*THE TASK:* Line by line, return the data exactly as shown.

*DATASET SECTION:*

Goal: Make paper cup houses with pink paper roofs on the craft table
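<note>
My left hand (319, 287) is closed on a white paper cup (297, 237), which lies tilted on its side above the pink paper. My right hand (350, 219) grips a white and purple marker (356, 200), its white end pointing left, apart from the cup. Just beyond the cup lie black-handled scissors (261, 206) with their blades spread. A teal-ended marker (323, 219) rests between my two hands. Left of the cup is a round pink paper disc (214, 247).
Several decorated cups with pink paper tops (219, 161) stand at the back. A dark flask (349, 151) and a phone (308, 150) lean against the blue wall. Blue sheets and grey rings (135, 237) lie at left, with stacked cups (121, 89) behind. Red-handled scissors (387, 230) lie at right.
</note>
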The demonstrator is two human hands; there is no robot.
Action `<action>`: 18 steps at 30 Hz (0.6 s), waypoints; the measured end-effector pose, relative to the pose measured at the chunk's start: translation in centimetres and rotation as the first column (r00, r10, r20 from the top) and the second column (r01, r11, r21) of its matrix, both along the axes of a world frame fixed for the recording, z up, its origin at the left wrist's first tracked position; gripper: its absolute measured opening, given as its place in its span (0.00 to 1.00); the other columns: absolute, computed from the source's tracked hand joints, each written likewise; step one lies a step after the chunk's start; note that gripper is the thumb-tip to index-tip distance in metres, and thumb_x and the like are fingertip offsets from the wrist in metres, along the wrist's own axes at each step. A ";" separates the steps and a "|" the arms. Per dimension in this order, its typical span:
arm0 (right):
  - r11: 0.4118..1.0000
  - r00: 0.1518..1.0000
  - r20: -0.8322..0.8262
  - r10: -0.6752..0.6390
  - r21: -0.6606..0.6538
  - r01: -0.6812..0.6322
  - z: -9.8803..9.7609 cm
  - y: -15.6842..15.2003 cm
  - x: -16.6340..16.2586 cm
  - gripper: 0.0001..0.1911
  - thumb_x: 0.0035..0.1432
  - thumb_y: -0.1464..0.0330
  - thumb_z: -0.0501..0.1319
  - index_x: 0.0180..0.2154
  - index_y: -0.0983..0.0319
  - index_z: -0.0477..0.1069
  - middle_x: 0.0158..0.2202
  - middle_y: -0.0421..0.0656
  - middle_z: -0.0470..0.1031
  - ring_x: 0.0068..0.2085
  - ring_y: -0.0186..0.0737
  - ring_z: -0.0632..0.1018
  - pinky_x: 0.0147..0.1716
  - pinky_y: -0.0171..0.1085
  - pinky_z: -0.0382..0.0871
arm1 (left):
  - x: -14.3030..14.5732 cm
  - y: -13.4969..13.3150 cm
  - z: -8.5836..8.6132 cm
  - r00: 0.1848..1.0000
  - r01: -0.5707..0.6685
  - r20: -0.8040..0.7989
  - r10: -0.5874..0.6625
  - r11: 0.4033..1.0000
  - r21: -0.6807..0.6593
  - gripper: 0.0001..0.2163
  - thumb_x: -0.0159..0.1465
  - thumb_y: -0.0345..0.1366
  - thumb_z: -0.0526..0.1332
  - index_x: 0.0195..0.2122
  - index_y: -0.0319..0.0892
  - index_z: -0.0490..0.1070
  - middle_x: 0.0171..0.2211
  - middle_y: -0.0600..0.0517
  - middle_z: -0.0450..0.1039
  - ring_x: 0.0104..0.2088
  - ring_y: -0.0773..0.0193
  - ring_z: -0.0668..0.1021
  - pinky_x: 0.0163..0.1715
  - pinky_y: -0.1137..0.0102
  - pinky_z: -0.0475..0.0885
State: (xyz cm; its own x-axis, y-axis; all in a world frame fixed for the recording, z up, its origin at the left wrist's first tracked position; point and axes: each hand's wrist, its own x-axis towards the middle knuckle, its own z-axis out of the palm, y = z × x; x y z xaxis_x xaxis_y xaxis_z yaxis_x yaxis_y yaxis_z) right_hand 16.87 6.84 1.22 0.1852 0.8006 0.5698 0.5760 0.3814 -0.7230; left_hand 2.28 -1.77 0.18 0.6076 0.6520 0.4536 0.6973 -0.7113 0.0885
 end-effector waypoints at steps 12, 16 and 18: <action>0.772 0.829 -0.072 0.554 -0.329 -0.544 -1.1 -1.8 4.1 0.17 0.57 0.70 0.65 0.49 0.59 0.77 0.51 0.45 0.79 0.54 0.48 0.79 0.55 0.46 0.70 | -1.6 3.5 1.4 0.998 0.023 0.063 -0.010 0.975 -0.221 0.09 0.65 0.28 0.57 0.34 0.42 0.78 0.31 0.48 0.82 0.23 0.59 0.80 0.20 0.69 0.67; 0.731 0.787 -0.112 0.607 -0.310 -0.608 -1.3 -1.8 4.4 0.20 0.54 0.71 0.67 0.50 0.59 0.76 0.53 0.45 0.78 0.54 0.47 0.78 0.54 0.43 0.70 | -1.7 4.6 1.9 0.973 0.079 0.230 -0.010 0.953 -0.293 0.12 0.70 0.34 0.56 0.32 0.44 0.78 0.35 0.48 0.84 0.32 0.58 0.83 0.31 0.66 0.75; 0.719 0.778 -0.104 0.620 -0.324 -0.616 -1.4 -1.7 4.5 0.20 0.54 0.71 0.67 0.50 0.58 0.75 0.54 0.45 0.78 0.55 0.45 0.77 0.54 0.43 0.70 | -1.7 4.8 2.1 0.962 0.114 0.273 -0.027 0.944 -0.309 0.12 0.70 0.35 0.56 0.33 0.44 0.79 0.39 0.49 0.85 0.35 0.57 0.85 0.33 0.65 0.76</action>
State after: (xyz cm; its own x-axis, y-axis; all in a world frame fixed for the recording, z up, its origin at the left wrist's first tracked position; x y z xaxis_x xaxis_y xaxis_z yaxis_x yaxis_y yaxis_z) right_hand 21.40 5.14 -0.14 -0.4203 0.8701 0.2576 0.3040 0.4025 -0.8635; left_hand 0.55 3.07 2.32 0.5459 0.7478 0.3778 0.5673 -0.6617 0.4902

*RESULT:*
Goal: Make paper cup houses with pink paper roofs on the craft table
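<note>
My left hand (319, 287) is closed on a white paper cup (297, 237), which lies tilted on its side above the pink paper. My right hand (350, 219) grips a white and purple marker (356, 200), its white end pointing left, apart from the cup. Just beyond the cup lie black-handled scissors (261, 206) with their blades spread. A teal-ended marker (323, 219) rests between my two hands. Left of the cup is a round pink paper disc (214, 247).
Several decorated cups with pink paper tops (219, 161) stand at the back. A dark flask (349, 151) and a phone (308, 150) lean against the blue wall. Blue sheets and grey rings (135, 237) lie at left, with stacked cups (121, 89) behind. Red-handled scissors (387, 230) lie at right.
</note>
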The demonstrator is two human hands; there is no robot.
Action `<action>`: 18 steps at 30 Hz (0.6 s), waypoints; the measured end-effector pose, relative to the pose measured at the chunk's start: translation in centimetres and rotation as the first column (r00, r10, r20 from the top) and the second column (r01, r11, r21) of its matrix, both along the axes of a world frame fixed for the recording, z up, its origin at the left wrist's first tracked position; gripper: its absolute measured opening, given as its place in its span (0.00 to 1.00); the other columns: absolute, computed from the source's tracked hand joints, each written likewise; step one lies a step after the chunk's start; note that gripper is the thumb-tip to index-tip distance in metres, and thumb_x and the like are fingertip offsets from the wrist in metres, along the wrist's own axes at each step. A ";" separates the steps and a "|" the arms. Per dimension in this order, its typical span:
arm0 (right):
  - r11: 0.4118..1.0000
  - r00: 0.1518..1.0000
  - r20: -0.8322..0.8262
  - r10: -0.6752..0.6390
  - r21: -0.6606..0.6538
  - r01: -0.6812..0.6322
  - z: -9.8803..9.7609 cm
  - y: -15.6842..15.2003 cm
  - x: -16.6340..16.2586 cm
  - gripper: 0.0001..0.1911
  - thumb_x: 0.0035..0.1432
  - thumb_y: -0.1464..0.0330
  - thumb_z: -0.0501..0.1319
  - index_x: 0.0180..0.2154
  - index_y: -0.0983..0.0319
  - index_z: -0.0477..0.1069
  - middle_x: 0.0158..0.2202
  - middle_y: -0.0421..0.0656
  - middle_z: -0.0470..0.1031
  - ring_x: 0.0068..0.2085
  - ring_y: -0.0186..0.0737
  - ring_z: -0.0632..0.1018
  - pinky_x: 0.0147..0.1716
  - pinky_y: -0.0171..0.1085
  - pinky_z: -0.0382..0.0871
arm1 (left):
  - x: -14.3030..14.5732 cm
  - y: -13.4969..13.3150 cm
  - z: -8.5836..8.6132 cm
  - r00: 0.1848..1.0000
  - r01: -0.5707..0.6685
  - r20: -0.8040..0.7989
  - r10: -0.5874..0.6625
  - r11: 0.4033..1.0000
  - r21: -0.6807..0.6593
  - gripper: 0.0001..0.2163
  - thumb_x: -0.0159..0.1465
  - thumb_y: -0.0345..0.1366
  - thumb_z: -0.0526..0.1332
  - index_x: 0.0195..0.2122
  - index_y: -0.0319..0.0892
  - index_z: -0.0490..0.1070
  - middle_x: 0.0171..0.2211
  - middle_y: -0.0600..0.0517
  - middle_z: -0.0450..0.1039
  - ring_x: 0.0104..0.2088
  - ring_y: -0.0773..0.0193
  - ring_z: -0.0668..0.1021
  - pinky_x: 0.0163..0.1715
  - pinky_y: -0.1137..0.0102
  - pinky_z: -0.0475..0.0885
State: (xyz cm; its own x-axis, y-axis; all in a world frame fixed for the recording, z up, its origin at the left wrist's first tracked position; point and axes: each hand's wrist, its own x-axis towards the middle knuckle, its own z-axis out of the palm, y = z × x; x y z xaxis_x xaxis_y xaxis_z yaxis_x yaxis_y yaxis_z) right_hand 16.87 6.84 1.22 0.1852 0.8006 0.5698 0.5760 0.3814 -0.7230; left_hand 2.28 -1.77 0.18 0.6076 0.6520 0.4536 0.6973 -0.7113 0.0885
 end-effector waypoints at steps 12, 16 and 18: <action>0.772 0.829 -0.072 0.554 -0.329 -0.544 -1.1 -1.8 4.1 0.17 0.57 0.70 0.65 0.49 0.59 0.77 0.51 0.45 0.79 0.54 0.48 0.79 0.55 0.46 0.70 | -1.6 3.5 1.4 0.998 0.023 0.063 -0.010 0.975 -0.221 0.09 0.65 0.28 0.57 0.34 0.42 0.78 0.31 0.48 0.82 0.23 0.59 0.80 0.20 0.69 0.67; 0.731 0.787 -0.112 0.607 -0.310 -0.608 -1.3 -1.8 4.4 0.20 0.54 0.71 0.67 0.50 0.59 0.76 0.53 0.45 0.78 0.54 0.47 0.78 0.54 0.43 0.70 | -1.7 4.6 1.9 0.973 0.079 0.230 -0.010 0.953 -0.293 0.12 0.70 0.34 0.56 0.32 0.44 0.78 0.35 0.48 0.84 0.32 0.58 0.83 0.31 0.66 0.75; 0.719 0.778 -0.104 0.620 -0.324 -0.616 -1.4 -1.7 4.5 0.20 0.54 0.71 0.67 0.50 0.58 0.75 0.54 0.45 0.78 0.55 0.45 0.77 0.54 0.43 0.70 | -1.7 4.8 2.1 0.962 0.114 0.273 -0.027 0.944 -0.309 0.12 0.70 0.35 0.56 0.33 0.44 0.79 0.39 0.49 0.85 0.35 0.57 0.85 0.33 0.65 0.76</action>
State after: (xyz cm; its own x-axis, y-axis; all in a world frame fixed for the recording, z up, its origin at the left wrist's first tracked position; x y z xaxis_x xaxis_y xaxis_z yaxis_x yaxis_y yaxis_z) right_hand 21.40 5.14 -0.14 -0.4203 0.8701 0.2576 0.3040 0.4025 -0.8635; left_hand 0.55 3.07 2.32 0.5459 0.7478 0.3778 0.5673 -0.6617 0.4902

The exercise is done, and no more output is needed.